The senior ICRC official called for detainees to receive adequate mental and physical health care and more frequent family contact, basic rights that US military has brutally refrained to provide for the Guantanamo prisoners.

A Pentagon spokesperson said the department "is currently reviewing the report," without elaborating.

The Guantanamo camp was established by hawkish President George W. Bush in 2002 to hold captive and interrogate under torture foreign terrorism suspects following the highly suspicious September 11, 2001 terror attacks which killed nearly 3,000 people.

The appalling treatment of the foreign captives in Guantanamo came to symbolize the excesses of the purported US "war on terror" because of harsh interrogation and torture methods widely censured by critics.

This is while the US government, which regularly drafts and widely publicizes numerous reports judging and censuring other countries on their human rights observance, has allowed very limited access to the Guantanamo detention and torture facility for international inspections.

Moreover, most Western human rights organizations -- such as the UK-based Amnesty International and the US-based Human Rights Watch -- have kept mostly silent on the horrendous treatment of foreign captives in Guantanamo as well as foreign refugees by border guards in the US and other Western countries.

The US and the UK have been key players in the brutal military invasions of Afghanistan and Iraq and are on record for committing enormous atrocities while occupying the war-torn countries for many years.

There were still 40 inmates left in the Guantanamo prison when current US President Joe Biden took office in 2021. The Biden administration has claimed it wants to close the infamous facility but has never presented a plan for doing so.

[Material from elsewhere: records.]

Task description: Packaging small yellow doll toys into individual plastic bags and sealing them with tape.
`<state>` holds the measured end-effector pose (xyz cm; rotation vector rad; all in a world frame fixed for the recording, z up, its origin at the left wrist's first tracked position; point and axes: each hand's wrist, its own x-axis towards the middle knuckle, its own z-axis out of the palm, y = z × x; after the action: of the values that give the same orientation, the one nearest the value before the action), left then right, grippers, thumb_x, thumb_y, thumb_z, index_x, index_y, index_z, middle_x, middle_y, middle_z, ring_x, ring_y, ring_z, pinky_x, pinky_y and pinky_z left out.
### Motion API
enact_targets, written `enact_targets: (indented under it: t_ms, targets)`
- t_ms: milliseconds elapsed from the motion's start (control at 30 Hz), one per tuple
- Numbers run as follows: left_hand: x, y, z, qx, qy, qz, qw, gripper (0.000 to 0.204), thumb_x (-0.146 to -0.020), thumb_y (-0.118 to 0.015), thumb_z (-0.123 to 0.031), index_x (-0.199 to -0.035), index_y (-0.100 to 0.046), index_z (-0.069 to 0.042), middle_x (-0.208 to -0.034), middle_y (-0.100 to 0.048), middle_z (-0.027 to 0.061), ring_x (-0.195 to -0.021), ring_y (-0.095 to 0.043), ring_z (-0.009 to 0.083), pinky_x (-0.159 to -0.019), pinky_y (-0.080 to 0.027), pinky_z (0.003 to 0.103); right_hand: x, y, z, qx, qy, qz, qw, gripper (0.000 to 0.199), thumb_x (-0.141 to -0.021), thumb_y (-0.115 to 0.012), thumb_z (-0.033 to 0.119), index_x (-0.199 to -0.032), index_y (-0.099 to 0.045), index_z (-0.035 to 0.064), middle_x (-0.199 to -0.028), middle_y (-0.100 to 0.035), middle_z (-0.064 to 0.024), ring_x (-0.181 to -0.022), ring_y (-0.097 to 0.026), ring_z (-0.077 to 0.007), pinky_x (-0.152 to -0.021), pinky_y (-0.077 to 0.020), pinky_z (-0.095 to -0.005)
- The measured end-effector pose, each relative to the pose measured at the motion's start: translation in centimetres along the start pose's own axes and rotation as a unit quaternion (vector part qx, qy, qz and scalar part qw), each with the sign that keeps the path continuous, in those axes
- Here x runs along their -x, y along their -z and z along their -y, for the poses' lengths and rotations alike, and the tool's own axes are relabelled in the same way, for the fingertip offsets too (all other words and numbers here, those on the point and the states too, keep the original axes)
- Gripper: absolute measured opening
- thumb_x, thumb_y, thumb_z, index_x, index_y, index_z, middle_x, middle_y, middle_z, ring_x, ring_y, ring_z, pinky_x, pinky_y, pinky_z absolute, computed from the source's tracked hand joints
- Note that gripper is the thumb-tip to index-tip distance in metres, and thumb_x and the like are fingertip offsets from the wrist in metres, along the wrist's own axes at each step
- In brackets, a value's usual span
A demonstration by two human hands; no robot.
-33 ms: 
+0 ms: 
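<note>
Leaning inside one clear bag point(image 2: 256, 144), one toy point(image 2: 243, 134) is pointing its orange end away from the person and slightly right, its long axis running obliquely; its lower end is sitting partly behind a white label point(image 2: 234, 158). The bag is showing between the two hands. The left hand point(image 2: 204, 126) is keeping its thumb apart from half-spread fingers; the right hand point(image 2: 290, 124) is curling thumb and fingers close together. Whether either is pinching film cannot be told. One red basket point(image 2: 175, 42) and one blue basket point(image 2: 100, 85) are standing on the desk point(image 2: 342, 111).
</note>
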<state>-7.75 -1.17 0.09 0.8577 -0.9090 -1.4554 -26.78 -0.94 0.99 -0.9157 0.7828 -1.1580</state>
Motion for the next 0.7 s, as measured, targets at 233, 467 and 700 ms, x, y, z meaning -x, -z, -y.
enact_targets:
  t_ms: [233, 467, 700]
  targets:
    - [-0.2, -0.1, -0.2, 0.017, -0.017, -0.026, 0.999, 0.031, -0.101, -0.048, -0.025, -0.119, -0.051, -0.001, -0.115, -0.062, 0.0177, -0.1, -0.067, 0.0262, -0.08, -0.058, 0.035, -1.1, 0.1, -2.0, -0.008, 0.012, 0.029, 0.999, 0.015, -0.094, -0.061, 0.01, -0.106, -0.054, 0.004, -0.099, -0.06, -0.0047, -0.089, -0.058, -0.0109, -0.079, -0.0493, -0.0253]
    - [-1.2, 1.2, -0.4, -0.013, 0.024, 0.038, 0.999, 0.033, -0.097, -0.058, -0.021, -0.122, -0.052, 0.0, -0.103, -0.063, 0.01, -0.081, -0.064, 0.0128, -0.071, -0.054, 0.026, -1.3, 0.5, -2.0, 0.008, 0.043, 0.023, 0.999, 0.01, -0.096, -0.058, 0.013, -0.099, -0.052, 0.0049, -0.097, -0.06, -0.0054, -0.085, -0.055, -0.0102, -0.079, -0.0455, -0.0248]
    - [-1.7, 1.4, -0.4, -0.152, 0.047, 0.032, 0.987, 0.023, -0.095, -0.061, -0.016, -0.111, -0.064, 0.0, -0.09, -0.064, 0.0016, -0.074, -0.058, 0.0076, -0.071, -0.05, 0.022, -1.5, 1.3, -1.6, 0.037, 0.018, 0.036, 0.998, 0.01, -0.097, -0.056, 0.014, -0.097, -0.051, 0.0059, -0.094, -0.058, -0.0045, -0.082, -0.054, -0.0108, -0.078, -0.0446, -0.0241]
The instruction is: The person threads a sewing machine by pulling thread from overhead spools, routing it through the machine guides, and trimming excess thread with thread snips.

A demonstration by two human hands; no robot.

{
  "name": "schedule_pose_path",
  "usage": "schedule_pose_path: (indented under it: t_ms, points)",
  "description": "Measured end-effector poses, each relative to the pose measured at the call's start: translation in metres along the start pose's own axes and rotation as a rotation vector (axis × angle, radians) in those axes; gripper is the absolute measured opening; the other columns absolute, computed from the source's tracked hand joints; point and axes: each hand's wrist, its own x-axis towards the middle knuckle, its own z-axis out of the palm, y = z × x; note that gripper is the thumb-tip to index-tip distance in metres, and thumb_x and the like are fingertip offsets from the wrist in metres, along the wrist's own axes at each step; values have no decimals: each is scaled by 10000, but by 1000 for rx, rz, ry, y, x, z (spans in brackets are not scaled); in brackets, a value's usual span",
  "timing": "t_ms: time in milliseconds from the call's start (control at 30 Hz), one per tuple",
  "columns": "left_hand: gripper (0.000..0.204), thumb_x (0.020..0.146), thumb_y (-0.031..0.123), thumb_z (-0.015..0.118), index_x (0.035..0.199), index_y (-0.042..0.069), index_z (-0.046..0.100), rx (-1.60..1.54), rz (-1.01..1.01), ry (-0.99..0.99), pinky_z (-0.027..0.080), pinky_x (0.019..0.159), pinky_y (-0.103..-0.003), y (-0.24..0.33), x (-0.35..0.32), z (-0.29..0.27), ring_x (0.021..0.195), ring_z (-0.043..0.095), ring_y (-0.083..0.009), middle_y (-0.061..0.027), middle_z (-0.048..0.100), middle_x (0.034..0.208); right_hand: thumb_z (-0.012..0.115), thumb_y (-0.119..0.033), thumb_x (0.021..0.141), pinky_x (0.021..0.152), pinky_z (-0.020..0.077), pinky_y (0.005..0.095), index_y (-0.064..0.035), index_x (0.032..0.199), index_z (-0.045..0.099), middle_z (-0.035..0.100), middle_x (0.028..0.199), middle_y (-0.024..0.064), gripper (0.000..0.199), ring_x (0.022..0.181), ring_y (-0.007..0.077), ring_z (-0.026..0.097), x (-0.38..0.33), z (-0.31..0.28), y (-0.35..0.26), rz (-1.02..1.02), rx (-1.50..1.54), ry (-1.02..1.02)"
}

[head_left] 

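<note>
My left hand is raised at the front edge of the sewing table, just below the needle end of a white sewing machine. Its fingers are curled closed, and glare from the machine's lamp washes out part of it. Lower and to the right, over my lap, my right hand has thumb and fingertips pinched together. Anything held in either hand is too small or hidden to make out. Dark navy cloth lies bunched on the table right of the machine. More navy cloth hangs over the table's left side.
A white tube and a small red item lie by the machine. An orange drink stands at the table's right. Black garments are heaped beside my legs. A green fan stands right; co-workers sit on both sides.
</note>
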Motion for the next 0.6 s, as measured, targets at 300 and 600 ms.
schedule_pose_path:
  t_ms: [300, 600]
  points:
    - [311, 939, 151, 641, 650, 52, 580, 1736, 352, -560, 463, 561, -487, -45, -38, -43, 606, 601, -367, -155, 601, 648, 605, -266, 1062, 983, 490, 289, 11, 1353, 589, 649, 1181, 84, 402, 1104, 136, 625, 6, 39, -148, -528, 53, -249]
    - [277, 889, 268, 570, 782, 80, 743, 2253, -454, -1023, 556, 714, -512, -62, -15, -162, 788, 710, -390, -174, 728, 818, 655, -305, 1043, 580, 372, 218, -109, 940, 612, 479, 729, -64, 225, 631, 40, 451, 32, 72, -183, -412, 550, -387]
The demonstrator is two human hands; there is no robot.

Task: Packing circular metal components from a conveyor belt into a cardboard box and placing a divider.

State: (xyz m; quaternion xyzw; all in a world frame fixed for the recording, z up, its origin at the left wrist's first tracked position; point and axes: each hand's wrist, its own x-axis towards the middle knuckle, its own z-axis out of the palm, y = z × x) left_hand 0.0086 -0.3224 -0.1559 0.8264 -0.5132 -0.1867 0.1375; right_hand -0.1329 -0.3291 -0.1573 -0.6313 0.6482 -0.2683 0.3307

The previous Democratic Party administration of Barack Obama also made a similar pledge when he was sworn into office in 2008 but failed to do so.  

Hamilton urged Washington to resolve the fate of the remaining Guantanamo detainees, but -- like other international visitors -- failed to condemn the brutal treatment of illegal imprisonment of its foreign captives without any access to legal representation and a judicial process.